Ohne Mücken geht es nicht. Mücken sind Bestäuber, Mücken sind Destruenten und Mücken sind Biomasse mit ganz viel Protein. Keine Mücken, keine Schokolade: Nicht nur Bienen, auch viele andere Insektenarten sind als Bestäuber aktiv. Winzige, nektarfressende Mücken parken ganz easy in Blüten ein, in die andere Insekten nicht hinein passen. Pflanzen wie Kakao setzen darauf, dass auch Mücken zur Bestäubung vorbei schauen. Einige Mückenarten oder ihre Larven gehören zu den Tieren, die am Boden dafür sorgen, dass Laubstreu nach und nach zu Humus wird: Humus ist Teamwork – dafür werden viele Kleinstlebewesen gebraucht. Und Mücken sind Beute: kleine Fische schnappen sich Mückenlarven im Wasser, Fledermäuse fangen sie aus der Luft. Ohne hunderte, tausende und noch mehr Mücken, gäbe es weniger satte und zufriedene Vogelküken. Mücken sind wichtig.

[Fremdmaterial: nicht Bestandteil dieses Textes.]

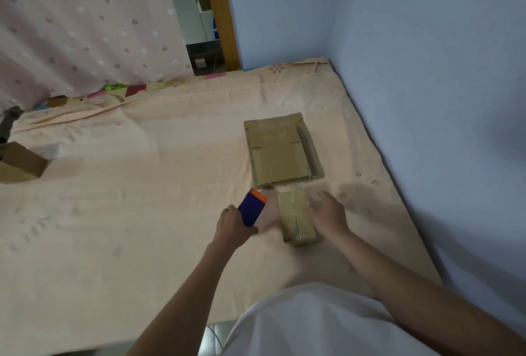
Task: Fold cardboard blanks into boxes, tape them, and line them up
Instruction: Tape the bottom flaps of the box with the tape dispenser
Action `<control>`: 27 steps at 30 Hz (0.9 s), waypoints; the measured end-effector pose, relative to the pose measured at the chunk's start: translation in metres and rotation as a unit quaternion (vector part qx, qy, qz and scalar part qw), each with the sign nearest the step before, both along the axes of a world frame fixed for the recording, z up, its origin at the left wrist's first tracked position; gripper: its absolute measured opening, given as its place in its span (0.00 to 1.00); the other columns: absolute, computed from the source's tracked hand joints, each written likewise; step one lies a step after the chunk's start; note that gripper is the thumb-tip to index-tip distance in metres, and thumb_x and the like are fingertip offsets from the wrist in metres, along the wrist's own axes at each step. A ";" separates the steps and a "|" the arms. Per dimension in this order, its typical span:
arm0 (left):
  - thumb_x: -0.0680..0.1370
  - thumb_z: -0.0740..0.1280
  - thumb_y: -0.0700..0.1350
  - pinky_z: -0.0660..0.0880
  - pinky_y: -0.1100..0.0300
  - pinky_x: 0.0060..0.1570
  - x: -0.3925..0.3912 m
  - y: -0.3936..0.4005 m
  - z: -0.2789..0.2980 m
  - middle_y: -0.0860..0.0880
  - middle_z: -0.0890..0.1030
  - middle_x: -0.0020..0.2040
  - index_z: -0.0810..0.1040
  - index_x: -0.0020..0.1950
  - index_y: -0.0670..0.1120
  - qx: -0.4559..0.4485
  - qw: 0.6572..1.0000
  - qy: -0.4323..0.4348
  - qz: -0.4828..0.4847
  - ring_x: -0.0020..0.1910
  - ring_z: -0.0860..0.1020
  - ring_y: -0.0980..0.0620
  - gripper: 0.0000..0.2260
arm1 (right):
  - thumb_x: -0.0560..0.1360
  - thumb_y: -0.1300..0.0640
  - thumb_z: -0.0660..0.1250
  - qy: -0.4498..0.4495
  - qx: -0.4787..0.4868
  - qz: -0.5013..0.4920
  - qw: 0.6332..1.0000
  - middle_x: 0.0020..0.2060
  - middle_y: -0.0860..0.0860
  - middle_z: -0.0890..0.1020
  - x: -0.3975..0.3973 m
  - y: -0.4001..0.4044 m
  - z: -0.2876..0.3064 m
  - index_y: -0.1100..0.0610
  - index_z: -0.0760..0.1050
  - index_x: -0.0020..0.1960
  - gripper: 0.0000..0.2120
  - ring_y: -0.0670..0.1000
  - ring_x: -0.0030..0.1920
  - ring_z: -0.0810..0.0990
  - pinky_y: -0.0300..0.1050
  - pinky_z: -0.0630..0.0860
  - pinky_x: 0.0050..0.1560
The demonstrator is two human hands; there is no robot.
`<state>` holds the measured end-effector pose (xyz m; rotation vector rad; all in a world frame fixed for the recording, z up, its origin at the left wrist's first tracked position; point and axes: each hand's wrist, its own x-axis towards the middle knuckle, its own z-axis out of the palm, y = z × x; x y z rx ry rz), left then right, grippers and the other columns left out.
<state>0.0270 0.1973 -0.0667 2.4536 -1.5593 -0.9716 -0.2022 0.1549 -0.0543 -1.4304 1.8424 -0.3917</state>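
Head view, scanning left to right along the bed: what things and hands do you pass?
Folded box at the left edge → left hand gripping the blue-and-orange tool → taped box → right hand.

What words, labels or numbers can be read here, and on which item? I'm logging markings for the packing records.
None can be read.
Taped box: faint marks along its seam, too blurred to read.
Flat cardboard blanks: no print visible.
Blue and orange tool in the left hand: no lettering visible.
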 end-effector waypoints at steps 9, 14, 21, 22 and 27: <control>0.71 0.76 0.46 0.76 0.63 0.36 0.033 0.011 0.015 0.49 0.77 0.49 0.69 0.55 0.45 0.004 0.999 0.046 -0.001 0.44 0.76 0.55 0.20 | 0.80 0.64 0.61 -0.065 -0.159 -0.034 0.985 0.43 0.56 0.84 0.022 -0.013 0.020 0.62 0.81 0.54 0.10 0.56 0.45 0.82 0.44 0.75 0.45; 0.71 0.77 0.45 0.72 0.70 0.36 0.044 0.017 0.044 0.56 0.77 0.46 0.70 0.56 0.49 -0.036 0.992 0.101 -0.064 0.45 0.77 0.57 0.20 | 0.80 0.58 0.63 -0.117 -0.059 -0.002 0.991 0.45 0.49 0.85 0.043 -0.016 0.028 0.56 0.82 0.49 0.09 0.48 0.48 0.82 0.39 0.78 0.50; 0.70 0.78 0.45 0.75 0.71 0.38 0.054 0.019 0.065 0.59 0.78 0.48 0.70 0.57 0.51 -0.040 0.979 0.138 -0.142 0.47 0.79 0.57 0.22 | 0.82 0.52 0.65 -0.334 0.208 -0.051 0.918 0.50 0.58 0.85 0.050 -0.020 0.030 0.61 0.77 0.60 0.14 0.55 0.49 0.86 0.50 0.84 0.50; 0.70 0.78 0.45 0.74 0.71 0.37 0.054 0.019 0.067 0.59 0.77 0.48 0.70 0.57 0.51 -0.039 0.978 0.140 -0.149 0.47 0.79 0.57 0.23 | 0.82 0.53 0.65 -0.364 0.229 -0.052 0.901 0.50 0.59 0.85 0.049 -0.019 0.032 0.61 0.76 0.61 0.14 0.56 0.49 0.87 0.49 0.84 0.48; 0.70 0.78 0.44 0.76 0.71 0.40 0.057 0.020 0.069 0.56 0.79 0.51 0.71 0.59 0.50 -0.044 0.972 0.147 -0.177 0.49 0.79 0.57 0.23 | 0.81 0.57 0.66 -0.422 0.272 -0.055 0.863 0.51 0.62 0.85 0.045 -0.019 0.031 0.61 0.75 0.64 0.13 0.57 0.51 0.86 0.51 0.84 0.48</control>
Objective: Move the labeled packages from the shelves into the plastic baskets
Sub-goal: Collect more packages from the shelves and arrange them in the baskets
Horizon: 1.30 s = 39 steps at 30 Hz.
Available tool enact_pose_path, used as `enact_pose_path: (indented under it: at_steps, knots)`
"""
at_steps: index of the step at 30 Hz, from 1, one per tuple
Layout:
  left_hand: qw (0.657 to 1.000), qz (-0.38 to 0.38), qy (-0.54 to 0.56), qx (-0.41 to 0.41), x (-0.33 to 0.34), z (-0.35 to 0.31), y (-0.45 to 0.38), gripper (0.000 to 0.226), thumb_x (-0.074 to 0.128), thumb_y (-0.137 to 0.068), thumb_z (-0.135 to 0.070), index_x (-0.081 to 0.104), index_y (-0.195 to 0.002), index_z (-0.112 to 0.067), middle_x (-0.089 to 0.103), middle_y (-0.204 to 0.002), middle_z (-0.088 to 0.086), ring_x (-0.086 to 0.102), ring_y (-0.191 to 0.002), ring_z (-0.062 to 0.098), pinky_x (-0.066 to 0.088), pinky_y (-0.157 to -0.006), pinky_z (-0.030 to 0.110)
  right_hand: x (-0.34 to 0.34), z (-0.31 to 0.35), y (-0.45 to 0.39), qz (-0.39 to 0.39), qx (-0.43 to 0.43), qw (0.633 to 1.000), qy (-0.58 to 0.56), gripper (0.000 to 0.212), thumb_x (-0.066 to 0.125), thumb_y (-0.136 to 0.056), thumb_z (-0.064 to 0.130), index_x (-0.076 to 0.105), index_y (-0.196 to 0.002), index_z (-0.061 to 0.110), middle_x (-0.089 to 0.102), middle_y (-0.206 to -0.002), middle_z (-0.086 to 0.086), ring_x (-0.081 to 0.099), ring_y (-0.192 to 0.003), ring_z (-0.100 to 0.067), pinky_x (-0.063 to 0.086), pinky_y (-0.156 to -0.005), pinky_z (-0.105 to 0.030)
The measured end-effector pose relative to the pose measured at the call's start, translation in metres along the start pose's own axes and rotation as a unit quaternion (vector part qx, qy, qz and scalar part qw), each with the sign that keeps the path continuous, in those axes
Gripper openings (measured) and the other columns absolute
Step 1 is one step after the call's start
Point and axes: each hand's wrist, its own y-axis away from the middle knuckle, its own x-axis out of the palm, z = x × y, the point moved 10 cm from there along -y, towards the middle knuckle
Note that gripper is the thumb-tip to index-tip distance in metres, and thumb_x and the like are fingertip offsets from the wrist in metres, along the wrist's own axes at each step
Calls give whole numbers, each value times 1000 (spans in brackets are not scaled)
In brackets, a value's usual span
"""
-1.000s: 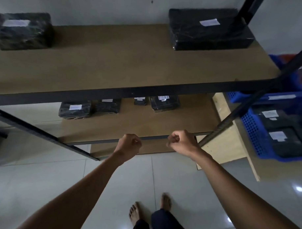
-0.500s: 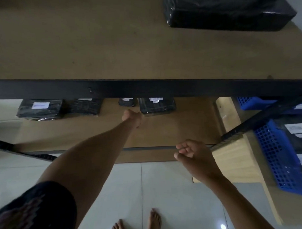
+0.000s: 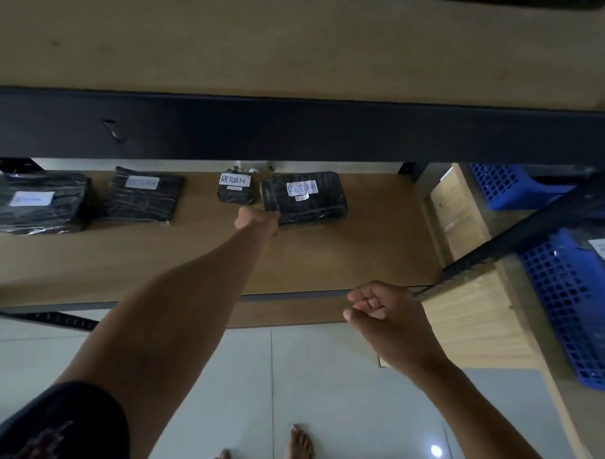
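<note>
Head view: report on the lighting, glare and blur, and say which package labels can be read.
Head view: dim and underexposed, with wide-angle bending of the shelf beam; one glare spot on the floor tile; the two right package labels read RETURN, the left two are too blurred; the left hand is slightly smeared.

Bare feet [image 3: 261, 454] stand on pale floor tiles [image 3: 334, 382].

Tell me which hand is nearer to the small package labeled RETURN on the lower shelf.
Left. The left hand is just below the small package, gripping the bigger package beside it. The right hand hangs at the shelf's front edge, far off.
</note>
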Motion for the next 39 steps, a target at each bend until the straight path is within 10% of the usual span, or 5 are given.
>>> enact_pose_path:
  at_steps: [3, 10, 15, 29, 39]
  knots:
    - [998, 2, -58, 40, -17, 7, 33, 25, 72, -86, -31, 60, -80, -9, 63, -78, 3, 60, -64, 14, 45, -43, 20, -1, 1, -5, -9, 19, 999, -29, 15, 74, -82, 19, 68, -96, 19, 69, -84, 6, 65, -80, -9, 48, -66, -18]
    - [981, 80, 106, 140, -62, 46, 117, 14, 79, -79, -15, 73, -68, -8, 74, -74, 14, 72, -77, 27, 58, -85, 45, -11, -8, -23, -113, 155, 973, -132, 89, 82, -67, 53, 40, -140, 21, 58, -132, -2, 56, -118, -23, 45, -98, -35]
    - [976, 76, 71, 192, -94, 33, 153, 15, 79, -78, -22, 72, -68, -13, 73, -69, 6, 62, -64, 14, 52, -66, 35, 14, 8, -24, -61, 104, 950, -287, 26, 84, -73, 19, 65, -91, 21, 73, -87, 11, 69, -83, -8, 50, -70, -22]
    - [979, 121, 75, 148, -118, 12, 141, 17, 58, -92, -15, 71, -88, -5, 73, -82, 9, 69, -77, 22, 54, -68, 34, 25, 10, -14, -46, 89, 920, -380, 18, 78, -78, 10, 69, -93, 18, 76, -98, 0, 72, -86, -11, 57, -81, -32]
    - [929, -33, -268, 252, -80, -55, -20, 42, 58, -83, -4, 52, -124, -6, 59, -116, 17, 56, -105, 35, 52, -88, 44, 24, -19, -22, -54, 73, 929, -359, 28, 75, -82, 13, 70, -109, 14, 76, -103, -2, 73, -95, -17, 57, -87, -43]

Vernichtungsversuche: organisierte Mückenbekämpfung DDT hat Geburtstag. Es wird dieses Jahr 150 Jahre alt: Die chemische Verbindung 1,1,1-Trichlor-2,2-bis-(4-chlorphenyl)ethan wurde 1874 erstmals synthetisiert und beschrieben. Dass sie als Insektengift wirkt, entdeckte man erst 1939. Und dann dauerte es noch einmal gut 30 Jahre, bis man begriffen hat, dass es eine schlechte Idee war, es als Insektengift einzusetzen. 1962 erschien Rachel Carsons Buch „Der stumme Frühling“, in dem sie auch den Einsatz von DDT dafür verantwortlich macht, dass Bestände an Vögeln und andern Tieren zurückgingen. DDT gelangte vom Feld in die Nahrungskette, auch zum Menschen. Weil es eine sehr lange Halbwertszeit hat, sind die Belastungen bis heute messbar.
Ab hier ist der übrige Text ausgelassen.